BEGIN
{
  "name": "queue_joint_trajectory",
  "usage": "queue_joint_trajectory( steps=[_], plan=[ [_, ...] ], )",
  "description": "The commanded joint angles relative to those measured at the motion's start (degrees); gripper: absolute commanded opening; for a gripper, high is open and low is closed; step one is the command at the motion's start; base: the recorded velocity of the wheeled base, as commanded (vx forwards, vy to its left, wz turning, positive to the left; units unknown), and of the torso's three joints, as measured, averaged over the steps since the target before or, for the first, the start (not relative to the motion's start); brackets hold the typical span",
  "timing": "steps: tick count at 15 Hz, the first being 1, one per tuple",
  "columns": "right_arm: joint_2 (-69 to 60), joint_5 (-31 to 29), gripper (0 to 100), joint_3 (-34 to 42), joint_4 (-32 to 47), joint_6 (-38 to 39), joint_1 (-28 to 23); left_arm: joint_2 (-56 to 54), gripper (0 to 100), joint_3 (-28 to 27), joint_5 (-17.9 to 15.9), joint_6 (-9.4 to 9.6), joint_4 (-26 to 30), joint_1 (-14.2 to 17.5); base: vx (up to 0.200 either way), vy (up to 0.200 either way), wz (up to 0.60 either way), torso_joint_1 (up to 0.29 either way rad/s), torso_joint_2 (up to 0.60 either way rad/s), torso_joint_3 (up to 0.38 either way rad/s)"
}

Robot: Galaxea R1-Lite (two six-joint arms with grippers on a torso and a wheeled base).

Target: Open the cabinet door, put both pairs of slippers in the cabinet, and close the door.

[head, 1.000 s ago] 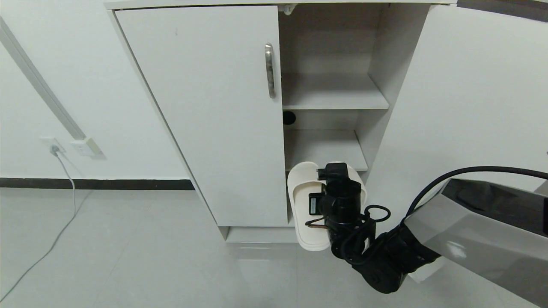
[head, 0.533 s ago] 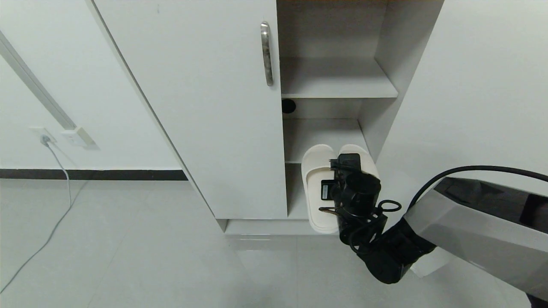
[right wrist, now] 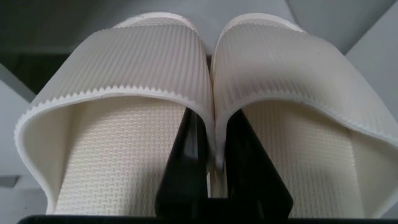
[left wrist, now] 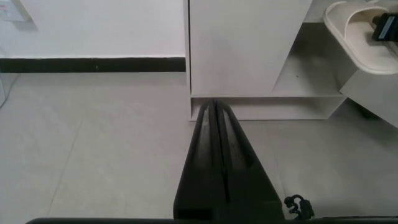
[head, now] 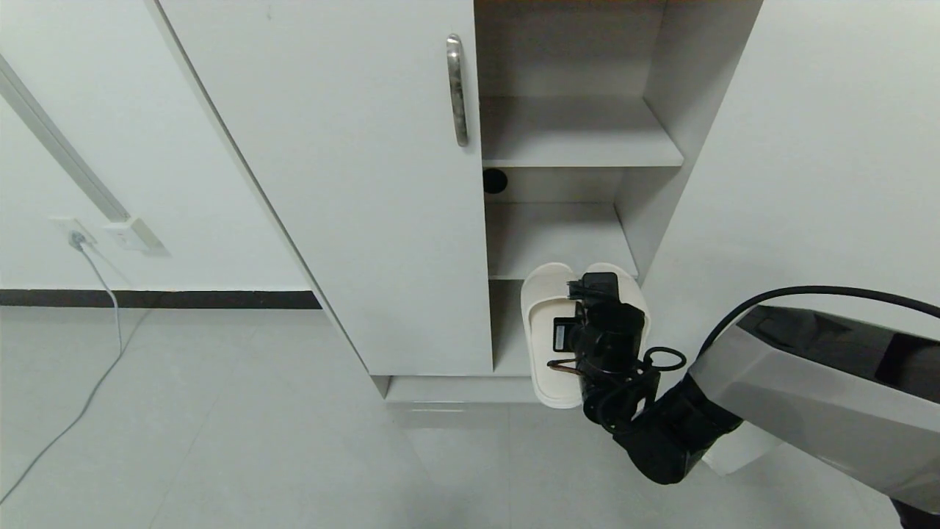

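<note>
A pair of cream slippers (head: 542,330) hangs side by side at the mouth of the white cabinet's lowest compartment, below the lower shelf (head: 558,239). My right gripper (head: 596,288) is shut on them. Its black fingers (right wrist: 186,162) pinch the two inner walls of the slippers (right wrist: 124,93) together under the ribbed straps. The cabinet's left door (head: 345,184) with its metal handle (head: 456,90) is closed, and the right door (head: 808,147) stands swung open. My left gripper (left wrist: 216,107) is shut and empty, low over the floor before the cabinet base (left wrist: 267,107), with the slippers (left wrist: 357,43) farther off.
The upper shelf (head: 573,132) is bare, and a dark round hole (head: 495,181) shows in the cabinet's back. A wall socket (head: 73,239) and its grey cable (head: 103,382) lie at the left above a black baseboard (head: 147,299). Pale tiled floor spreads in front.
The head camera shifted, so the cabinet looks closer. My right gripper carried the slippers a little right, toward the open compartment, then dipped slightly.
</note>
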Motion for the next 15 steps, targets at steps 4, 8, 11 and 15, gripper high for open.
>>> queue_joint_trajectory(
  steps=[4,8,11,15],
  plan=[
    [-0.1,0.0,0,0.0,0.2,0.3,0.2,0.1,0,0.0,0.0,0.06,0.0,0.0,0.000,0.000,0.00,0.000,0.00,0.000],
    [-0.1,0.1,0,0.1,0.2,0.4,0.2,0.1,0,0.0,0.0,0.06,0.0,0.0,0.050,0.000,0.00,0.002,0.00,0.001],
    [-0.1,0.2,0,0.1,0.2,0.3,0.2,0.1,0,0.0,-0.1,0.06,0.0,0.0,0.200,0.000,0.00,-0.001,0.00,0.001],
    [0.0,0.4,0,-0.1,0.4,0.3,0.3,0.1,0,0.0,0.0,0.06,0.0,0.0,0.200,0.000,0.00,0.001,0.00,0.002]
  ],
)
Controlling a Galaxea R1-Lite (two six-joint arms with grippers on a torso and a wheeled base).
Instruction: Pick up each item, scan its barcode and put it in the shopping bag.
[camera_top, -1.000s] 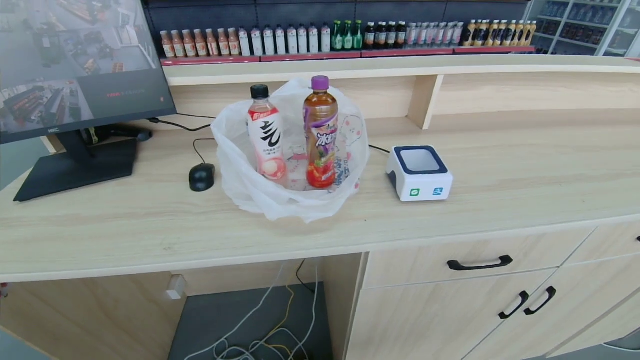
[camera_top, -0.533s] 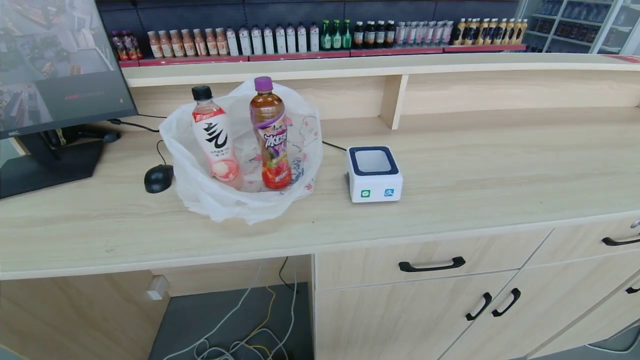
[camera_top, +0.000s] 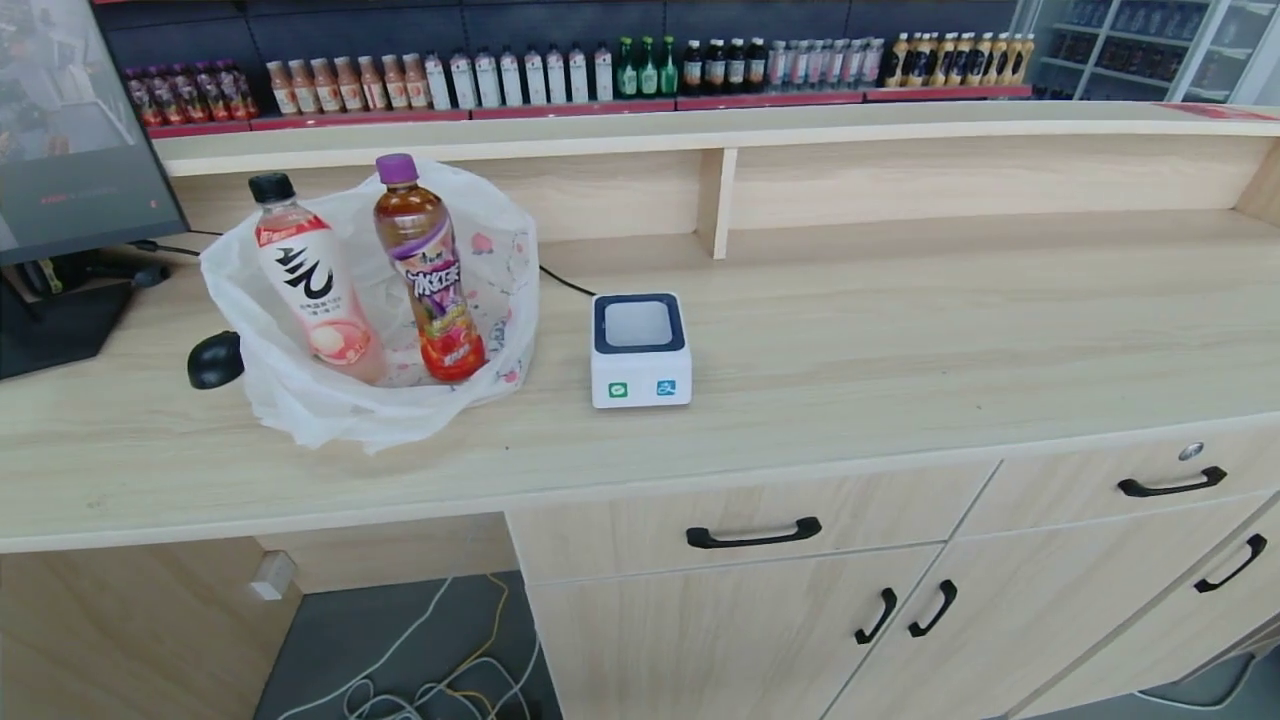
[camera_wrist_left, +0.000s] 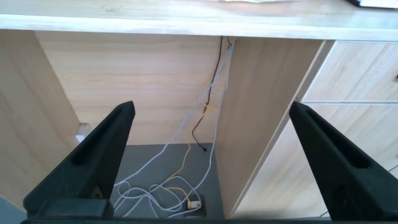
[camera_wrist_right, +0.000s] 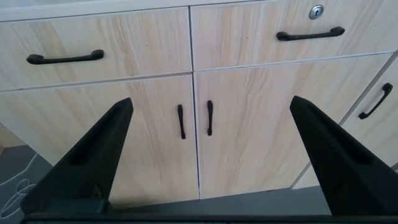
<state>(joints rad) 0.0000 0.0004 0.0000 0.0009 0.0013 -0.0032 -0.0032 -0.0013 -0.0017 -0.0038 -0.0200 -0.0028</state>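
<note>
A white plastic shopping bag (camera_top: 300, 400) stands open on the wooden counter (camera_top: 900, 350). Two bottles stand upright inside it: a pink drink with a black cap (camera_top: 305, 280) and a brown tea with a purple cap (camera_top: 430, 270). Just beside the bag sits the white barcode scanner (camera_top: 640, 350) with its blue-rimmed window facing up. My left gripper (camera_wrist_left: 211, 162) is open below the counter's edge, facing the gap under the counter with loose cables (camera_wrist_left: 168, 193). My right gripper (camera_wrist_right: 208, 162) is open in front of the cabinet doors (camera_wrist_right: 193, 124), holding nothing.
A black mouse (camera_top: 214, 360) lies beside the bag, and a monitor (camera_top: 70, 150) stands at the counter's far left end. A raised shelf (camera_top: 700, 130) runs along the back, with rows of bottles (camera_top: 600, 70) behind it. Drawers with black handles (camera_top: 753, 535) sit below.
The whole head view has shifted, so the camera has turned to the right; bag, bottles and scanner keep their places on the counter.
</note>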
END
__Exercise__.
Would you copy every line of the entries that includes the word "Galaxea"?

__Exercise answer__.
Robot: Galaxea R1-Lite (two six-joint arms with grippers on a torso and a wheeled base).
Controlling a Galaxea R1-Lite (two six-joint arms with grippers on a torso and a wheeled base).

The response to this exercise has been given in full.